Caching queries

Looker reduces the load on your database and improves performance by using cached results of prior SQL queries when they are available and when this function is permitted by your caching policy. This page describes Looker's default caching policy, along with the available options for modifying the duration of cached results on your Looker instance.

How Looker uses cached queries

For SQL queries, the caching mechanism in Looker works as follows:

  1. When a SQL query is run from an Explore, a Look, or a dashboard, Looker checks the cache to see if there are already cached results for that query. Cached results will be used only if all aspects of the query are the same, including fields, filters, parameters, and row limits.

  2. If cached results are found, then Looker checks the caching policy that is defined in the LookML model to determine if the cached results have expired. If the cached results have not expired, then Looker uses the cached results for the query.

  3. If no cached results are found for the query, or if the cached results have expired, then Looker will run the query against the database. The new query results will then be cached.

The default cache retention policy is one hour. The next section, Modifying cache retention policies, discusses how to shorten or lengthen this amount of time, as well as describing options for synchronizing your cache retention policy to your database's ETL (extract, transform, and load) process.

Modifying cache retention policies

You can specify cache retention policies at the LookML Explore level and at the LookML model level.

The recommended caching mechanism is to use a datagroup parameter at the model level. Datagroups let you synchronize a model's cache retention policy with your database's ETL schedule by using the sql_trigger parameter and by setting a cache expiration interval with the max_cache_age parameter. For more information, see the Caching queries and rebuilding PDTs with datagroups section.

For a simpler approach, you can instead use the persist_for parameter at the model level or the Explore level. Using the persist_for parameter in this way lets you set a cache expiration interval that overrides the default interval of one hour. However, using persist_for is less robust than using datagroups for a few reasons, as discussed in the Caching queries with persist_for section.

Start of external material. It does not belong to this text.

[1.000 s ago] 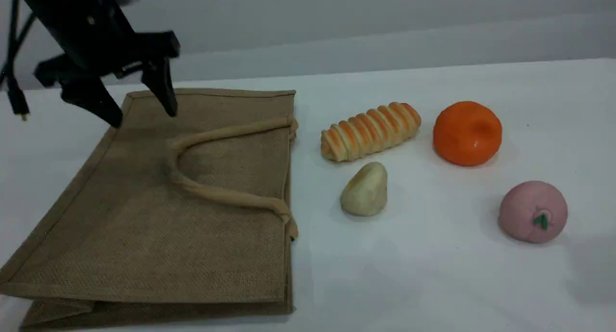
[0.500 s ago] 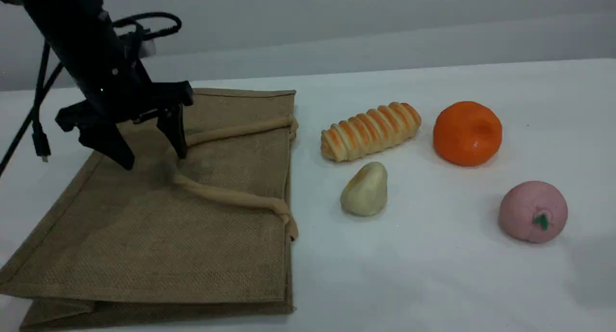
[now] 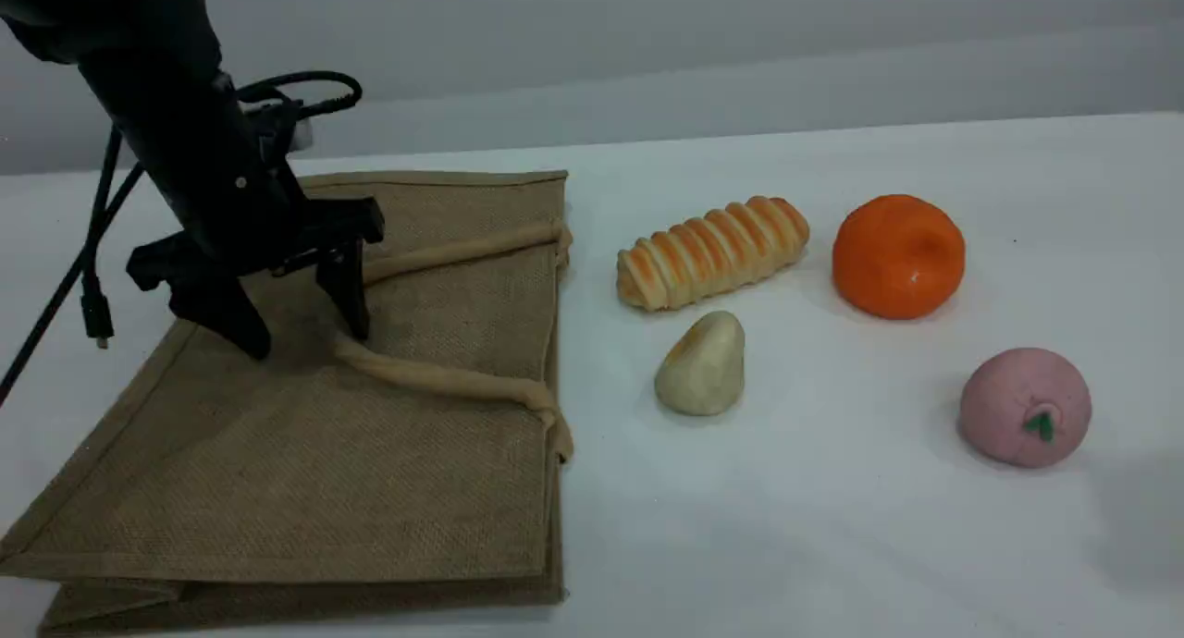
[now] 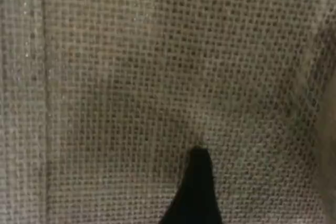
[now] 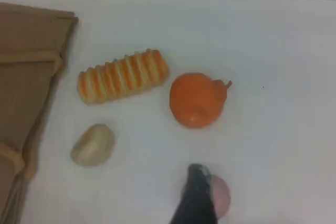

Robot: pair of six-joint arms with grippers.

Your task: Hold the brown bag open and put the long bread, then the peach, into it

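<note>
1. Scene view: the bag (image 3: 305, 453) is laid flat on the left of the white tabletop (image 3: 832, 545), with its handle (image 3: 444, 379) looped on top. The left claw (image 3: 310, 337) is spread wide with both tips down at the fabric, just beside the handle's bend; nothing is gripped. The long bread (image 3: 712, 252) lies to the right of the bag, with a pale lump (image 3: 701, 364) in front of it and an orange fruit (image 3: 897, 256) to its right. The peach (image 3: 1024, 407) is set nearest the right edge, well apart from the bag.
2. Left wrist view: the view is filled by woven fabric, against which one dark fingertip (image 4: 197, 192) is seen.
3. Right wrist view: the right claw (image 5: 197, 203) is held above the tabletop, opened wide. Only one fingertip is shown, and the peach is partly hidden behind it.
</note>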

If an Explore or model has a datagroup or persist_for defined, then the caching policy is modified as follows:

  • Before the persist_for interval or the datagroup's max_cache_age interval expires: If the query is rerun, Looker pulls data from the cache.
  • At the time that the persist_for interval or the datagroup's max_cache_age interval expires: Looker deletes data from the cache.
  • After the persist_for interval or the datagroup's max_cache_age interval expires: If the query is rerun, Looker pulls the data from the database directly and resets the persist_for or max_cache_age interval.

One key point here is that the data is deleted from the cache when the persist_for or max_cache_age interval expires.

If the cache reaches the storage limit, data is ejected based on a Least Recently Used (LRU) algorithm, with no guarantee that data with expired persist_for or max_cache_age intervals will be deleted all at once.

Minimizing the time that your data spends in the cache

Looker will always write query results to cache. Even if the persist_for and max_cache_age intervals are set to zero, cached data may still be stored for up to 10 minutes. All customer data that is stored on the disk cache is Advanced Encryption Standard (AES) encrypted.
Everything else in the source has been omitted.